Re: the memory usage pattern with buddy replication, I too expect the memory usage to be consistent across the 3 nodes if you are applying load evenly to them. When I've tested this, that's what I've seen. So, not sure why you're seeing something different.
Re: the effect of a logout, if you call session.invalidate() the session is removed cluster-wide. (If you just wait for the session to timeout, each node in the cluster independently does that.) I just looked at the impl of the TreeCache.getNumberOfAttributes() method and don't see any reason why it would overcount. So I'm concerned you've identified some bug here. What AS release are you using?
Brian - thanks for your input..
Re memory: I researched further and think this is the reason.. We have 3 app servers. The start sequence is a1, a2, a3. When a2 starts a1 (already started) and a2 form a buddy pair (they appear to both backup each other). Then when a3 starts it looks like a2 also becomes the buddy to backup a3. So a3 backups up two nodes and a3 ends up backing no nodes. I think that is why the memory patterns vary between the nodes (with a2 exhibiting the fastest depletion of memory)
RE session.invalidate(): I am still seeing unbounded growth of the number of replicated sessions and eventually we get out of memory. This is JBOSS AS 4.0.5. Any further input on this one would be most valuable since its now a show stopper for us at this point..
BTW - I assume there is no reason (and one should not) configure an eviction policy into the tc5-cluster.sar/jboss-service.xml.
This understanding is based on your comment
the effect of a logout, if you call session.invalidate() the session is removed cluster-wide. (If you just wait for the session to timeout, each node in the cluster independently does that.)
Is this understanding correct?
Node a2 becoming the buddy of both a1 and a3 sounds broken; it's not meant to be that way.
There have been a lot of improvements in JBoss Cache related to buddy replication since AS 4.0.5 came out. Can you try replacing the server/all/lib/jboss-cache.jar with the jboss-cache-jdk50.jar that comes with the JBC 1.4.1.SP9 release? For that to work you'll need to replace jgroups.jar, either with the one that comes with the JBC 1.4.1.SP9 download. or even better with the one from the JGroups 2.4.1.SP4 release.

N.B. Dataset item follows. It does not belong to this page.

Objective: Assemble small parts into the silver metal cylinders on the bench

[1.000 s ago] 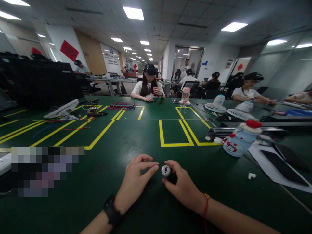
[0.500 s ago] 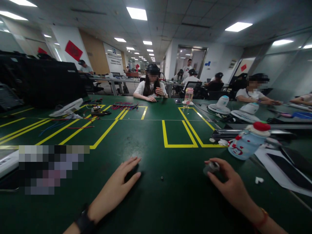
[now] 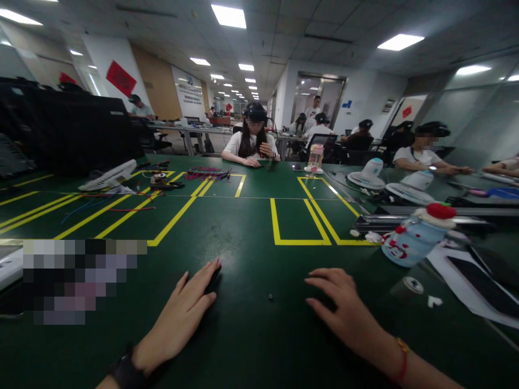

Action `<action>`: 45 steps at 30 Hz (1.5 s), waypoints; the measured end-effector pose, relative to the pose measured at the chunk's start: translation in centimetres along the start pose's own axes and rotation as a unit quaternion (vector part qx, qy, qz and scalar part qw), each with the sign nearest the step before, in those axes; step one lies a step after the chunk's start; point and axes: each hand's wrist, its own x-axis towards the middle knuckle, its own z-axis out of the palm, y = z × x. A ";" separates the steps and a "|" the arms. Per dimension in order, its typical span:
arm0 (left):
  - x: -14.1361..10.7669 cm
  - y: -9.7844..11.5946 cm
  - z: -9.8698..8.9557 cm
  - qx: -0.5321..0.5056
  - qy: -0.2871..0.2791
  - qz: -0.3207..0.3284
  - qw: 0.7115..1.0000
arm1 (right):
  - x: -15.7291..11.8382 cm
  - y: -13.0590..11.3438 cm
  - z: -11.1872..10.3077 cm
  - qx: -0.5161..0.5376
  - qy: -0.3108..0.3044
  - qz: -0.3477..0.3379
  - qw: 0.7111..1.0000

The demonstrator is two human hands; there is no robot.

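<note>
A tiny dark cylindrical piece [image 3: 271, 297] rests on the green table [image 3: 243, 346] between my hands. My left hand [image 3: 182, 308] lies on the table to its left, fingers stretched out and holding nothing. To the right of the piece, my right hand [image 3: 340, 305] has its fingers spread and slightly bent, with nothing in them. A small grey cylindrical container [image 3: 412, 286] stands beyond my right hand, near a small white piece [image 3: 435, 301].
A blue bottle with a red lid [image 3: 417, 237] stands at the right by a dark phone [image 3: 480, 283]. White fans [image 3: 367, 175] are farther back. Wires [image 3: 208, 173] lie at the far left. A person [image 3: 253, 140] sits opposite.
My right hand has let go of the grey container, which now stands farther right, and has moved left towards the tiny piece. My left hand has shifted slightly left.
</note>
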 end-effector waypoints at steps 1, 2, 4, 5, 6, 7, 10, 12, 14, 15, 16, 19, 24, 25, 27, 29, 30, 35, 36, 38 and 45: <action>0.0 0.0 -0.1 -0.001 0.000 -0.003 1.000 | 1.2 -1.9 1.0 0.044 -0.035 -0.017 0.998; -0.1 0.0 -0.2 -0.002 -0.002 -0.006 1.000 | 2.3 -3.4 1.9 0.078 -0.061 -0.028 0.995; -0.2 0.1 -0.3 -0.004 -0.008 -0.012 1.000 | 3.8 -5.2 2.9 0.108 -0.080 -0.040 0.990; -0.2 0.1 -0.4 -0.005 -0.012 -0.014 1.000 | 4.2 -5.4 2.9 0.110 -0.078 -0.040 0.990; -0.3 0.1 -0.4 -0.005 -0.015 -0.016 1.000 | 4.4 -5.2 2.6 0.107 -0.069 -0.034 0.991; -0.3 0.1 -0.3 -0.005 -0.016 -0.017 1.000 | 4.2 -4.6 1.9 0.100 -0.049 -0.023 0.993; -0.2 0.0 -0.1 -0.005 -0.010 -0.017 1.000 | 2.2 -0.4 -1.9 0.046 0.063 0.025 0.997; -0.1 0.0 0.0 -0.006 -0.010 -0.019 1.000 | -0.2 3.6 -4.9 -0.038 0.148 0.066 0.986; 0.0 0.0 0.0 -0.006 -0.015 -0.021 1.000 | -2.8 7.7 -7.5 -0.146 0.196 0.136 0.960; 0.1 0.1 0.0 -0.006 -0.019 -0.022 1.000 | -3.9 9.6 -8.3 -0.179 0.195 0.185 0.947; 0.1 0.2 -0.1 -0.006 -0.023 -0.022 0.999 | -5.0 11.2 -8.9 -0.187 0.176 0.225 0.940; 0.0 0.3 -0.2 -0.009 -0.029 -0.020 0.999 | -6.8 14.2 -9.1 -0.134 0.120 0.304 0.936; -0.2 0.1 -0.2 -0.010 -0.027 -0.019 0.999 | -7.2 14.4 -8.6 -0.110 0.139 0.376 0.909; -0.2 0.0 -0.1 -0.008 -0.025 -0.019 0.999 | -7.2 14.3 -8.6 -0.112 0.140 0.389 0.904; -0.2 -0.1 0.0 -0.004 -0.025 -0.019 1.000 | -7.4 14.4 -8.7 -0.102 0.124 0.410 0.898; -0.2 -0.1 0.0 0.000 -0.028 -0.020 0.999 | -7.8 14.7 -8.7 -0.089 0.106 0.420 0.897; -0.2 0.0 0.0 0.001 -0.030 -0.021 0.999 | -8.0 14.8 -8.6 -0.084 0.103 0.421 0.897; -0.1 -0.1 0.0 0.008 -0.034 -0.018 0.999 | -8.6 14.3 -8.1 -0.066 0.125 0.403 0.904; 0.0 -0.1 0.0 0.008 -0.034 -0.017 0.999 | -8.5 14.1 -8.1 -0.069 0.132 0.399 0.905; 0.0 -0.2 0.0 0.009 -0.036 -0.017 0.999 | -8.3 13.9 -8.1 -0.072 0.145 0.386 0.908; -0.1 -0.3 0.1 0.015 -0.040 -0.011 0.999 | -8.4 14.0 -8.0 -0.035 0.138 0.338 0.930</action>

That may help your session.invalidate() issue as well. I've never heard of a problem like that before; will investigate more.
Re: setting up eviction, normally I say don't do that, but it may be a valid workaround for now. If you do it, set it up for the _default_ region (i.e. the whole cache) so it also covers the internal buddy replication backup areas. Use LRUPolicy, and configure maxNodes=0 (disabling eviction based on # of nodes). The timeToLiveSeconds value must be greater than the session expiration timeout. I'd say make it a couple minutes greater -- idea is to make sure that the normal JBossWeb session cleanup process gets a chance to flush things out first, with the JBC eviction only cleaning out stuff that gets left behind.
Brian - ok, thanks for the input
I will try running the new jgroups and jboss-cache still using AS 4.0.5. So you are saying these will still be compatible - right? Is there a matrix somewhere that defines which version of which components can go together. e.g. what versions of jgroups or jboss-cache can we run with AS 4.0.5.
Another option maybe just to wait till AS 5.0 is ready. I am assuming that there have been many clustering improvements in that release..
After quite a bit of work I also finally figured out the session leak. It was actually being caused by our load test setup. So right now that issue is resolved.
We are now seeing a 3x cpu hit using session replication. But I will post that as a new topic in this forum..
Our support guys keep that fairly up-to-date.
AS 5 is going to be a while (at least a couple months). You can look at AS 4.2.2 as well, although again I recommend moving the JBoss Cache to 1.4.1.SP9. That's a small change from the stock 4.2.2; just a later bug fix release.